22 April 2019 | News
Approval is based on results of KEYNOTE-426, where KEYTRUDA in combination with Axitinib reduced the risk of death by nearly half compared to Sunitinib.
Merck has announced that the U.S. Food and Drug Administration has approved KEYTRUDA, Merck’s anti-PD-1 therapy, in combination with Inlyta (axitinib), a tyrosine kinase inhibitor, for the first-line treatment of patients with advanced renal cell carcinoma (RCC). The approval is based on findings from the pivotal Phase 3 KEYNOTE-426 trial, which demonstrated significant improvements in overall survival (OS), progression-free survival (PFS) and objective response rate (ORR) for KEYTRUDA in combination with axitinib (KEYTRUDA-axitinib combination) compared to sunitinib. Consistent results were observed across pre-specified subgroups, IMDC risk categories and PD-L1 tumor expression status. For the main efficacy outcome measures of OS and PFS, the KEYTRUDA-axitinib combination reduced the risk of death by 47% compared to sunitinib (HR=0.53 [95% CI, 0.38-0.74]; p<0.0001); for PFS, the KEYTRUDA-axitinib combination showed a reduction in the risk of progression of disease or death of 31% compared to sunitinib (HR=0.69 [95% CI, 0.57-0.84]; p=0.0001). The ORR, an additional efficacy outcome measure, was 59% for patients who received the KEYTRUDA-axitinib combination (95% CI, 54-64) and 36% for those who received sunitinib (95% CI, 31-40) (p<0.0001). This is the first indication for KEYTRUDA in advanced RCC, the most common type of kidney cancer, and the first anti-PD-1 therapy FDA-approved as part of a combination regimen that significantly improved OS, PFS, and ORR versus sunitinib in patients with advanced RCC.

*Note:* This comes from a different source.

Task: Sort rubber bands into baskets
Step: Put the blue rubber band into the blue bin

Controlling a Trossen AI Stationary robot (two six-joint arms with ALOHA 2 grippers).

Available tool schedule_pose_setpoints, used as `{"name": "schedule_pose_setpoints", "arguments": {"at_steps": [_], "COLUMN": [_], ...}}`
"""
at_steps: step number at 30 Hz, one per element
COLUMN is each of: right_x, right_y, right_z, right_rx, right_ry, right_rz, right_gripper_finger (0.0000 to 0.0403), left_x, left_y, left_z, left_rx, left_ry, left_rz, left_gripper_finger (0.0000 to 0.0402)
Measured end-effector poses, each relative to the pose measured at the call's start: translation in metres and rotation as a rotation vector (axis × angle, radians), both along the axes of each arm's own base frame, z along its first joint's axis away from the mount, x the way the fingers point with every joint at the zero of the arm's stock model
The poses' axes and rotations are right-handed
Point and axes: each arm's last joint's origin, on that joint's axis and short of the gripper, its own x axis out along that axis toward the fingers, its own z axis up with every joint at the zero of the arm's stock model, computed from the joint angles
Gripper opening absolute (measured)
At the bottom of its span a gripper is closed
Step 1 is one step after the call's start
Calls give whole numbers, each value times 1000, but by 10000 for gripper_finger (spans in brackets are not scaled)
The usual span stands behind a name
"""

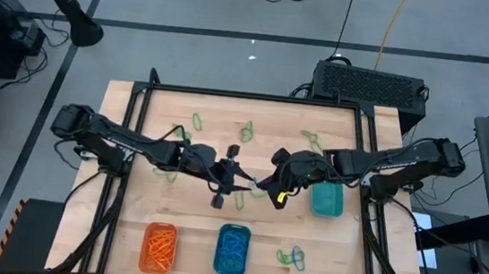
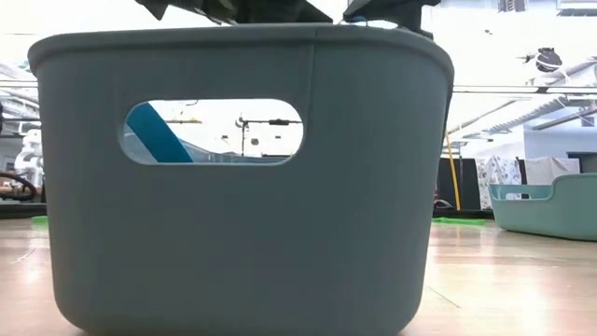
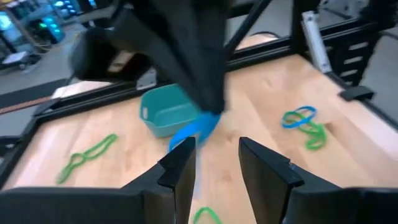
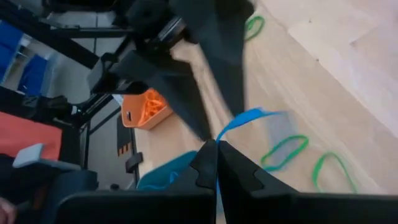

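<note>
My right gripper (image 1: 267,188) is over the table's middle, shut on a blue rubber band (image 4: 249,118), which also shows in the left wrist view (image 3: 198,132). My left gripper (image 1: 222,178) faces it from the left, open (image 3: 214,167) and empty, just short of the band. The orange basket (image 1: 159,247) and the blue basket (image 1: 232,249) stand near the front edge and hold bands. The teal basket (image 1: 327,200) stands on the right. Green bands (image 1: 199,120) lie loose on the wood toward the far edge. My right gripper pinches one end of the blue band (image 4: 221,138) between its two fingertips. The rest of the band sticks out past the fingers toward my left gripper, lifted clear of the table.
A blue and a green band (image 1: 291,257) lie tangled at the front right. More green bands (image 1: 311,142) lie at the far right and under my left arm (image 1: 166,171). The blue basket's wall (image 2: 242,233) fills the low view. A black frame (image 1: 257,96) rims the table.
</note>
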Motion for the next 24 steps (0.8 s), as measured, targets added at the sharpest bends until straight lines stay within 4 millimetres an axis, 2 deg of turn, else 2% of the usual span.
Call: {"name": "schedule_pose_setpoints", "arguments": {"at_steps": [11,24], "right_x": [2,2], "right_y": [2,2], "right_z": [-1,0], "right_rx": [23,27], "right_ry": [-4,-16], "right_rz": [38,42], "right_gripper_finger": [0,0], "left_x": [0,1], "left_y": [1,1], "left_z": [6,3], "left_rx": [9,30], "left_ry": [-44,-31], "left_rz": [20,9], "left_gripper_finger": [130,130]}}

“This represents a new treatment option for patients with advanced renal cell carcinoma, who will now have access to KEYTRUDA as part of a first-line combination regimen,” said Dr. Scot Ebbinghaus, vice president, clinical research, Merck Research Laboratories. “Today’s approval reflects Merck’s commitment to patients with cancer and further supports the use of KEYTRUDA to help improve survival outcomes for patients with advanced renal cell carcinoma.”
Immune-mediated adverse reactions, which may be severe or fatal, can occur with KEYTRUDA, including pneumonitis, colitis, hepatitis, endocrinopathies, nephritis and renal dysfunction, severe skin reactions, solid organ transplant rejection, and complications of allogeneic hematopoietic stem cell transplantation (HSCT). Based on the severity of the adverse reaction, KEYTRUDA should be withheld or discontinued and corticosteroids administered if appropriate. KEYTRUDA can also cause severe or life-threatening infusion-related reactions. Based on its mechanism of action, KEYTRUDA can cause fetal harm when administered to a pregnant woman. For more information, see “Selected Important Safety Information” below.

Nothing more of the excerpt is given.